Doing Business in 21st Century India
- Author: Gunjan Bagla
- Language: English
- Subject: Marketing
- Genre: Non-fiction
- Publisher: Business Plus
- Publication date: 2008
- Publication place: United States
- Media type: Book
- Pages: 272
- ISBN: 0-446-40224-9

= Doing Business in 21st Century India =

2008 nonfiction book by Gunjan Bagla

Doing Business in 21st Century India: How to Profit Today in Tomorrow's Most Exciting Market is a 2008 non-fiction marketing book written by Gunjan Bagla, an Indian-American author and businessman and the managing director of Amritt, Inc.. The book is a guide for North American and European firms on doing business in the rapidly developing Indian market. It was published in hardcover in July 2008 by Business Plus, an imprint of Hachette Book Group USA. The book was released in hardback in the United States in July 2008 and in paperback to the rest of the world in September 2008.

==Overview==
The book is mainly targeted towards Western investors and entrepreneurs. It contains overviews and analyses of Indian industries that are currently experiencing growth, as well as information about the financial situation in different regions in India and the various religious beliefs and customs. It also gives a brief summary of India's recent history.
Audiobook and Kindle versions of the book have reportedly sold well; be aware that the audiobook is abridged from the original, while the Kindle book is identical to the printed volume.

The book cover illustration is a picture of a man with a laptop computer riding an elephant. Bagla narrates the story of the blind men and the elephant in the introduction to the book as a way to describe India to Western businesspeople.

==Critical reception==
The book currently holds five-star reviews from several of Amazon.com's top reviewers and Vine Voices (reviewers who are given access to advance copies of items such as books, movies, and electronics); top-ten reviewer Joanna Daneman described it as "a very readable, enjoyable book and one that anyone doing business in India ought to read as a starting point." A review of the book on the website ManageSmarter said it "opens the door for anyone seeking to expand or even begin business in India." Garima Sharma's review for the Hindustan Times comments on the book's accessibility, noting that "the only bummer" is Bagla's "surprising neutrality" to 'Indianness'. Other reviewers based in India have similarly expressed views that Bagla should have praised the Indian systems and practices more vigorously.

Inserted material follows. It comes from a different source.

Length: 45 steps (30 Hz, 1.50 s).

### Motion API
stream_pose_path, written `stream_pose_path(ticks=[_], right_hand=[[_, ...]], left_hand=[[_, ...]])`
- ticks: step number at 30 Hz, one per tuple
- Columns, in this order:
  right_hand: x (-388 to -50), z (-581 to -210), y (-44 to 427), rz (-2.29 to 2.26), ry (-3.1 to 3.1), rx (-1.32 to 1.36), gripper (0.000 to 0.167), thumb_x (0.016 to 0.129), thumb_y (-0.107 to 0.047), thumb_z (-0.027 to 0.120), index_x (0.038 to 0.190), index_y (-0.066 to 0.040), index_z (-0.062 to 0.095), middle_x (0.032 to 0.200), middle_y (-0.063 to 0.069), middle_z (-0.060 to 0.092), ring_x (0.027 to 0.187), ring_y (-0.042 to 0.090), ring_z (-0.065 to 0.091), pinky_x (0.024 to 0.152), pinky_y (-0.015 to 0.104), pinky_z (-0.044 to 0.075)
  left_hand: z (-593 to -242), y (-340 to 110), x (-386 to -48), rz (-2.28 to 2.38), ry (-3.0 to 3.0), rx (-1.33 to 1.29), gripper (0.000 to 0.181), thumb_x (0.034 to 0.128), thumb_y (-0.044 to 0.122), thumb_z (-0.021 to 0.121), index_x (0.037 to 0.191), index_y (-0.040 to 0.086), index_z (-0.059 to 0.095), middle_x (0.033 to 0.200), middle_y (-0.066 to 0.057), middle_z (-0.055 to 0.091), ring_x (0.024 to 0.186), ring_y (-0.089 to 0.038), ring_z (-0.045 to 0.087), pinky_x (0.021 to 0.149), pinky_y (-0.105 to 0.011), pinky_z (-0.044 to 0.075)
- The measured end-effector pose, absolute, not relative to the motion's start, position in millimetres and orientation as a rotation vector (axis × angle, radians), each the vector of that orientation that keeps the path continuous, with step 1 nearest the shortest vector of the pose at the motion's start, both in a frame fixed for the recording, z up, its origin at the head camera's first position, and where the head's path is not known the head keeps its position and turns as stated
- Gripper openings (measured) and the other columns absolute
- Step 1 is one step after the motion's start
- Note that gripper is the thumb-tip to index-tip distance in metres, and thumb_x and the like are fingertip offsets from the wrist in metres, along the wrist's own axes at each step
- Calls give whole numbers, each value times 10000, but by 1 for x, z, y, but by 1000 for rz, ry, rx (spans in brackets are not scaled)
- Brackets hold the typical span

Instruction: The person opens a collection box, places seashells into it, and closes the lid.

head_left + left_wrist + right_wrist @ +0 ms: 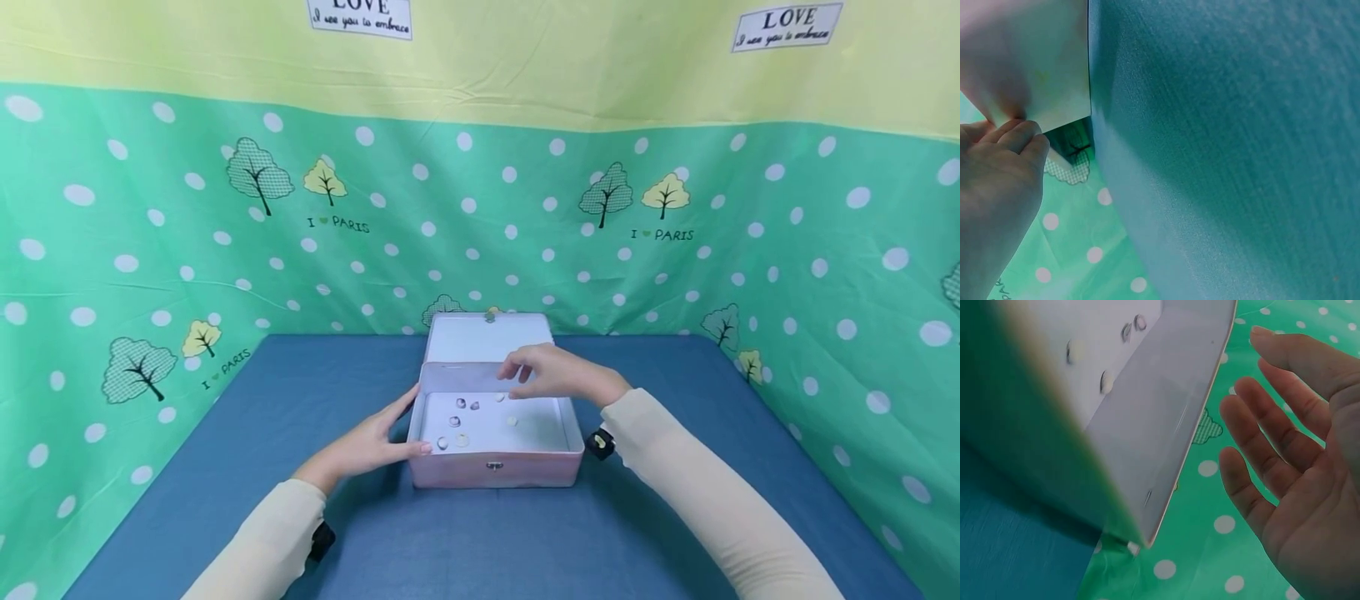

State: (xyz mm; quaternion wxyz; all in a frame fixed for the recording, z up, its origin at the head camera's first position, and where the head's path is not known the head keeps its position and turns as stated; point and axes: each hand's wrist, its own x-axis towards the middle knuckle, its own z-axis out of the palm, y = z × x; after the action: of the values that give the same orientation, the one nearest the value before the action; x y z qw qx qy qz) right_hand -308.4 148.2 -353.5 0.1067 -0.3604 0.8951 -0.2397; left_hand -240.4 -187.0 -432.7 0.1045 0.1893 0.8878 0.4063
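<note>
A pale pink box (495,477) stands with its lid (480,337) folded back. On its white floor lie several small rounded pieces; the darker ones, such as this dark-marked piece (454,422), are mostly on the left, while a pale piece (512,421) is to the right. My left hand (367,446) touches the box's left side, its thumb at the front left rim and its fingers against the outer wall (1054,69). Above the box's back right part hovers my right hand (555,372), fingers loosely bent and nothing between them. The pieces' exact kind is too small to tell.
A blue cloth (480,542) covers the table under the box. Behind and at both sides hangs a green dotted curtain (480,250) with printed trees. A metal clasp (495,466) is on the box's front. Each wrist wears a small black device (600,443).
</note>
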Motion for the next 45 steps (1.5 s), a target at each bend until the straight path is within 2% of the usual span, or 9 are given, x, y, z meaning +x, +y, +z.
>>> stream_pose_path(ticks=[4,11,18,23,30,39,45], right_hand=[[-304,-351,161,-701,2653,-1032,248,928,-209,748,1170,-173,704,1149,-47,668,1034,203,625,844,298,527],[-298,-353,187,-697,2685,-995,258,929,-211,744,1176,-155,700,1144,-23,666,1045,262,626,838,331,538],[-295,-360,219,-675,2724,-962,257,923,-187,747,1173,-150,702,1140,1,674,951,161,614,799,312,540],[-292,-365,244,-667,2746,-918,255,927,-199,746,1166,-122,704,1155,50,678,941,155,629,791,333,546],[-285,-374,278,-672,2769,-848,234,932,-252,741,1139,-151,701,1119,-10,672,937,153,631,791,361,535],[-272,-386,311,-694,2790,-761,268,927,-233,742,1143,-80,699,1123,94,684,932,183,637,811,412,532],[-263,-397,327,-748,2750,-699,267,931,-165,730,1161,-34,694,1055,45,688,902,170,635,748,354,530]], left_hand=[[-433,-187,-240,1194,2618,560,1036,863,535,746,1629,300,89,1664,-108,122,1504,-362,135,1118,-647,225],[-432,-187,-239,1201,2615,564,1024,864,522,749,1626,313,96,1663,-116,126,1503,-369,135,1116,-655,220],[-432,-186,-240,1210,2607,546,1046,852,544,752,1624,324,81,1667,-99,112,1508,-345,129,1121,-647,218],[-431,-185,-239,1209,2608,550,1039,858,538,748,1626,316,84,1667,-83,114,1508,-345,132,1121,-646,220],[-432,-186,-239,1220,2598,568,1030,869,521,746,1630,297,88,1668,-90,110,1507,-353,127,1114,-658,220],[-432,-185,-239,1216,2606,571,1033,866,500,758,1631,275,102,1665,-112,122,1503,-366,138,1104,-669,229],[-433,-185,-240,1211,2612,569,1037,864,520,753,1631,280,97,1665,-104,123,1505,-350,143,1112,-654,232]])
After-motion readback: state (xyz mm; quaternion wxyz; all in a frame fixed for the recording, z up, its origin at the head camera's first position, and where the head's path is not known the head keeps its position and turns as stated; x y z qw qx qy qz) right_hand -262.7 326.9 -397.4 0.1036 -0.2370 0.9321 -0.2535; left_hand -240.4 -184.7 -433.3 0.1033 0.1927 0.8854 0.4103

The book was positively reviewed in the business publications India Today, Business Line, and Businessworld. Ron Somers, the president of the U.S.-India Business Council, called the book "required reading for anyone who wants or has business in India." Jagdish Sheth, the Charles H. Kellstadt Professor of Marketing at the Goizueta Business School of Emory University, called it "an excellent practical guide," and R. Gopalakrishnan of the Tata Group described it as "a refreshingly simple book on a very complex subject."